Join us for a presentation by author Hannah Pool (Max Planck Institute for the Study of Societies) on the social and financial relationships that shape undocumented journeys from Afghanistan to Europe.
About the book:
What social relationships and economic interactions facilitate the crossing of borders for people to seek asylum? The Game - The Economy of Undocumented Migration from Afghanistan to Europe (Oxford University Press, 2025) follows the migration trajectory from Afghanistan to Germany, examining each stage of the journey through Iran, Turkey, Greece, and along the so-called Balkan route. Through this trek, the book accompanies a group of Afghan families and friends as they are being smuggled together along the route to seek asylum and safety. It thereby conceptualizes and theorizes the entire trajectory from the country of origin to the destination using a multisited ethnographic approach. By bridging economic sociology and migration studies, the book aims to provide insights into the economic interactions and social relationships essential for acquiring, saving, borrowing, spending, and exchanging money to facilitate undocumented migration. It contextualises these social relationships along the route through the lenses of debt, special monies, bribes, alms, and gift-giving. Throughout the migration journey, relationships with family, fellow migrants, smugglers, humanitarian actors, and border control officials shape and are shaped by access to financial resources. Through its ethnography, the book highlights the undocumented border-crossing and delves into the core of what it means to flee: Who has the means to escape dangerous conditions and seek asylum, and who remains trapped due to a lack of financial resources or supportive social networks?

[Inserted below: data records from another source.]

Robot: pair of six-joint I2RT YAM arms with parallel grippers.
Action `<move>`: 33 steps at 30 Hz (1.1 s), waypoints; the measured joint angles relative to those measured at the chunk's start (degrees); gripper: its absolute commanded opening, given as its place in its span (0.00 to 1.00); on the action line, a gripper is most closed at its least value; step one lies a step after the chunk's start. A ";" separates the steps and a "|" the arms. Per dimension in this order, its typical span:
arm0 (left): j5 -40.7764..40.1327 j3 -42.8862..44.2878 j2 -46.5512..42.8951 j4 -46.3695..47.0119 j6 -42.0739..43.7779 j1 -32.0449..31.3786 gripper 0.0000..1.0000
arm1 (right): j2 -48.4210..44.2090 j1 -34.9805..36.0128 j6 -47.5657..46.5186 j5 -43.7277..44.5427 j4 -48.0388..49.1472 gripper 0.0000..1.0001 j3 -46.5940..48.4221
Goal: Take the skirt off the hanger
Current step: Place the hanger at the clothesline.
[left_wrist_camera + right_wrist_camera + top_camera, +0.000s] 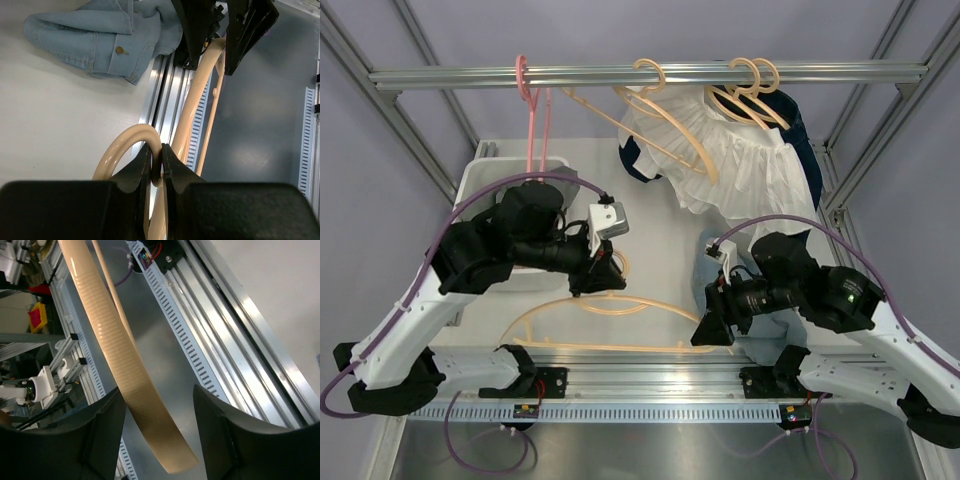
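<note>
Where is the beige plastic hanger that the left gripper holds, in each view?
Top external: beige plastic hanger, low centre.
Left wrist: its hook, bottom centre, clamped by the left gripper.
Right wrist: its broad arm, from top left to bottom centre.
Shared landmark: aluminium rail at the near table edge.

No text, brand or number can be read in any view. The small coloured sticker (528,409) on the near rail (650,412) by the left arm's base, and its twin sticker (790,416) by the right arm's base, are too small to make out. In the right wrist view, the little connector board (146,257) on the slotted rail shows coloured spots only, with no legible marking.
</note>
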 measured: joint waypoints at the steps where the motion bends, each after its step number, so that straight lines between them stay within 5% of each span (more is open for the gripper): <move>1: 0.11 0.00 0.28 0.42 -0.09 0.00 0.00 | -0.28 0.02 0.02 -1.09 0.63 0.58 -0.81; 3: 0.28 0.00 0.98 1.11 -0.17 0.00 0.00 | -0.79 0.04 0.17 -4.00 2.95 0.49 -3.26; 4: 0.48 -0.02 1.49 1.66 -0.17 0.00 0.00 | -1.07 0.07 0.24 -5.11 3.89 0.21 -4.11; 5: 0.66 -0.02 1.66 1.92 -0.17 0.00 0.00 | -1.44 0.07 0.28 -6.47 4.98 0.20 -4.98; 6: -0.50 -0.04 1.97 1.90 0.04 0.02 0.00 | -1.90 0.11 -0.57 -9.64 7.19 0.00 -5.73; 8: -0.15 -0.07 2.64 2.23 -0.70 0.37 0.00 | -2.84 0.83 0.04 -10.84 8.52 0.00 -5.62; 9: -0.17 0.11 2.75 2.60 -1.07 0.26 0.10 | -3.23 0.66 0.20 -11.15 8.28 0.00 -5.64; 11: -1.40 0.83 2.69 2.99 -1.77 -0.09 0.54 | -4.00 0.61 0.63 -10.93 8.81 0.00 -5.77; 12: -2.86 1.16 2.62 3.32 -1.92 -0.13 0.98 | -4.42 0.68 0.85 -10.78 9.14 0.00 -5.77; 16: -13.70 1.38 0.52 6.45 -7.39 -1.11 0.99 | -5.40 0.00 3.15 -3.45 8.68 0.00 -5.70; 24: -49.70 -0.52 -10.38 16.85 -15.15 -0.42 0.99 | -2.75 0.42 1.77 5.22 4.07 0.00 -0.83; 33: -70.31 -5.64 -16.90 19.85 -20.81 -0.33 0.99 | 12.22 0.46 -2.14 27.98 -2.73 0.00 23.26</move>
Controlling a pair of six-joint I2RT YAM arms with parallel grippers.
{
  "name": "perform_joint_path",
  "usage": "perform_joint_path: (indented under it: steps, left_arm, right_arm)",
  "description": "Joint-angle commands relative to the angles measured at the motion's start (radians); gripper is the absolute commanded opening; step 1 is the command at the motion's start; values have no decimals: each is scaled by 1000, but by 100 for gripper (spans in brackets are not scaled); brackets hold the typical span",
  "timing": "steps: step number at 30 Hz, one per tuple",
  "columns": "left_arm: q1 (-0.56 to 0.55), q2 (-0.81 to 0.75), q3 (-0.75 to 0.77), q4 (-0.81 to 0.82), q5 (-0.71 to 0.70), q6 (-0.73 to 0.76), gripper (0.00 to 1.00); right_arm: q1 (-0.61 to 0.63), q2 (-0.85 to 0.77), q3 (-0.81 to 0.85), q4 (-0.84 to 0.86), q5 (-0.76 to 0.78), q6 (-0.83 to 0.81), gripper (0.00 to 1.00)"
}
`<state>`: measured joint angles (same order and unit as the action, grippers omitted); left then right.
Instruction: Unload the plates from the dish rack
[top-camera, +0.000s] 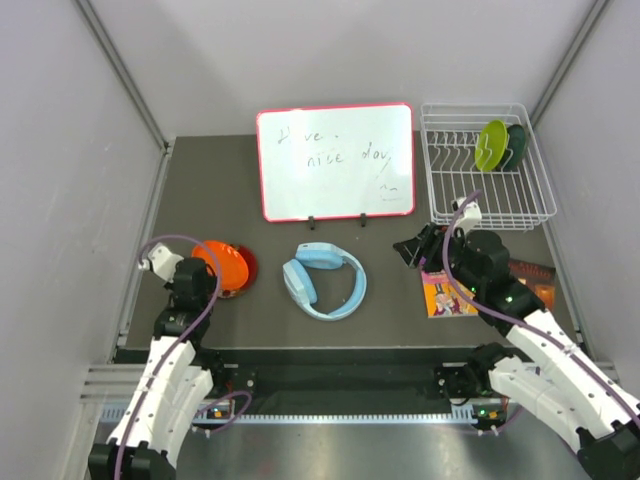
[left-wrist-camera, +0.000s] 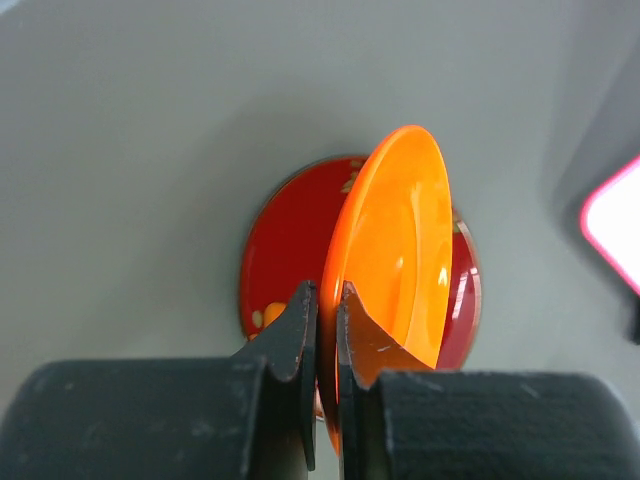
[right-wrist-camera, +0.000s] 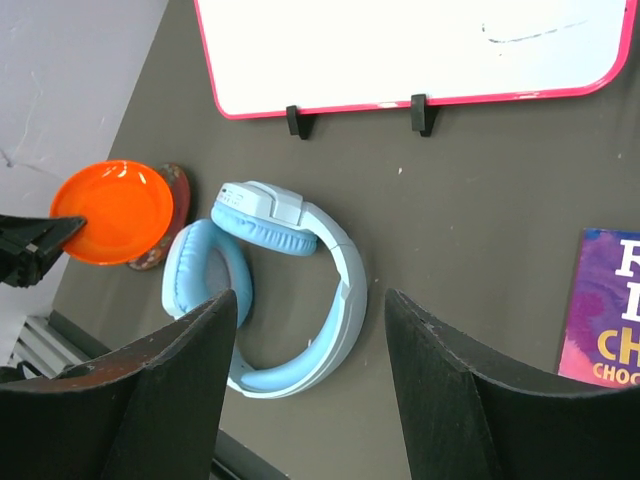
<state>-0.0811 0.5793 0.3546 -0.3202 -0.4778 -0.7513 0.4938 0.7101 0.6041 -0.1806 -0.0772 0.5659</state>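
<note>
My left gripper (left-wrist-camera: 327, 292) is shut on the rim of the orange plate (left-wrist-camera: 395, 250) and holds it tilted just above the dark red plate (left-wrist-camera: 285, 245), which lies flat on the table at the left (top-camera: 245, 262). The orange plate (top-camera: 222, 265) also shows in the right wrist view (right-wrist-camera: 112, 212). The yellow-green plate (top-camera: 490, 145) and the dark green plate (top-camera: 516, 146) stand upright in the white dish rack (top-camera: 487, 208) at the back right. My right gripper (right-wrist-camera: 312, 300) is open and empty, above the table between the headphones and the rack (top-camera: 417, 250).
A red-framed whiteboard (top-camera: 335, 162) stands at the back middle. Light blue headphones (top-camera: 323, 280) lie in the middle of the table. A colourful booklet (top-camera: 445, 295) lies under the right arm, with a dark packet (top-camera: 530, 275) to its right. Grey walls enclose the table.
</note>
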Motion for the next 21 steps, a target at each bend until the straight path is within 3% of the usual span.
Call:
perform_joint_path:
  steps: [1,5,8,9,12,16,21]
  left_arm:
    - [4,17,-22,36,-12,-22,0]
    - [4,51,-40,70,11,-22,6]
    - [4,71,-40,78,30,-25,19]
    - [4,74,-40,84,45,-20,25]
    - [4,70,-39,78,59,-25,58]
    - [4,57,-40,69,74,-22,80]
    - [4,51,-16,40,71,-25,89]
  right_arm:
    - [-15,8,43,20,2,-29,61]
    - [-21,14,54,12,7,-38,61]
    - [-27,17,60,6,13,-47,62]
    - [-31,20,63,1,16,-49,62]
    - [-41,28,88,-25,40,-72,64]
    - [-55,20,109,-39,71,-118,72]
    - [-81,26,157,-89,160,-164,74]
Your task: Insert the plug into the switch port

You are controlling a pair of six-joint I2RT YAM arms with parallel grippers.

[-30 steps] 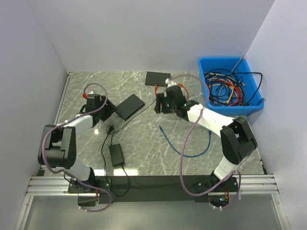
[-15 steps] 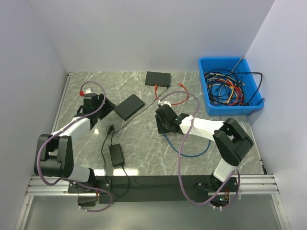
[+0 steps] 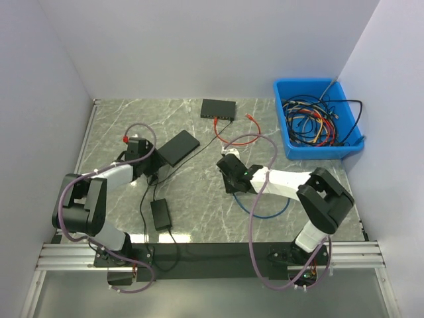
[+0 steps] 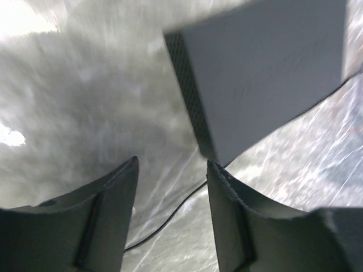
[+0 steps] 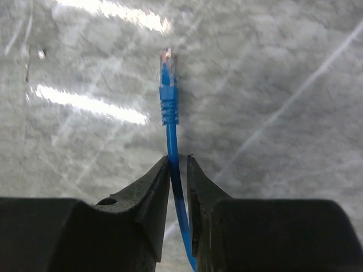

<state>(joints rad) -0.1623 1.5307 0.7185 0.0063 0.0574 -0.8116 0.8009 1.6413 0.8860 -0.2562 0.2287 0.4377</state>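
Mid-worktop, the right gripper (image 5: 178, 170) pinches the blue cable (image 5: 172, 144) just behind its plug (image 5: 165, 61), while the left gripper (image 4: 170, 187) hangs with jaws apart, holding nothing, beside the black box (image 3: 179, 146), and the switch (image 3: 218, 108) sits by the far edge.

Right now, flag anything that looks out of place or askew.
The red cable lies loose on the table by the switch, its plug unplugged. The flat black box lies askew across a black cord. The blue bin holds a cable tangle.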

Prior registration is required. Please register here.
Speakers
Hannah Pool is a senior researcher at the Max Planck Institute for the Study of Societies. Her research focuses on the intersection of mobilities, money, and borders. For the research project "Doing the Game. The Moral Economy of Coming to Europe," she conducted a multi-sited ethnography on undocumented migration trajectories from Afghanistan to Germany. Her research has been awarded the Dissertation Prize of the German Sociological Association (DGS), the Dietrich Thränhart Prize of the German Political Science Association (DVPW), the Maria Ioannis Baganha Prize for Migration Studies of IMISCOE, the Otto Hahn Medal of the Max Planck Society, and the Albert Ballin Prize for Globalization Studies. Hannah has been a visiting scholar at the Refugee Studies Center and the COMPAS Institute at Oxford University, Columbia University, and the Berlin Center for Social Sciences (WZB). She studied in St. Andrews, Tehran, and Dresden, funded by the German National Academic Scholarship and the German Academic Exchange Service (DAAD).
Discussants
Ali Fathollah Nejad PR Image Ali Fathollah-Nejad is a German–Iranian political scientist and author, with a focus on Iran, the Middle East, and the post-unipolar world order. He is Founder and Director of the Center for Middle East and Global Order (CMEG), a think-tank devoted to exploring transformations and promoting a foreign policy that reconciles interests and values. He teaches Middle East politics and international security at the Hertie School and is an Affiliate of its Centre for Fundamental Rights. He is also a Senior Fellow with the University of Bonn’s Center for Advanced Security, Strategic and Integration Studies (CASSIS). In the past, he served as Iran expert with the German Council on Foreign Relations (DGAP), the Brookings Institution, and the American University of Beirut (AUB).
Lukas M. Fuchs is an interdisciplinary migration and refugee researcher with international work experience at the intersection of international relations between states, international movement of people and the social integration of migrants. Among other, he has done research in Germany, Uganda, Kenya and Israel. He recently led a project on humanitarian admission and local staff programs for Afghans as well as a project that closely looks at the live courses of Afghan families in Germany through their migration trajectories. At DeZIM, he also works on a variety of topics pertaining to refugee and asylum policy, citizenship, migrants' sense of belonging and return and re-migration aspirations of refugees.
Chair
Vera Wriedt is a Research Associate at the University of Münster’s Käte Hamburger Centre on Legal Unity and Pluralism as well as at the Law Faculty's Institute for Public Law and Human Rights. Her research focuses on borders and human rights. She completed her doctoral thesis entitled ‘Bordering Belonging: Colonialism, Nationality and Expulsions in the European and African Human Rights Systems’ at the Hertie School and Ghent University with distinction (summa cum laude). Before starting her PhD, Vera worked in the Border Justice Programme of the European Centre for Constitutional and Human Rights (ECCHR). She has taught courses on human rights and migration at Freie Universität Berlin and the Hertie School.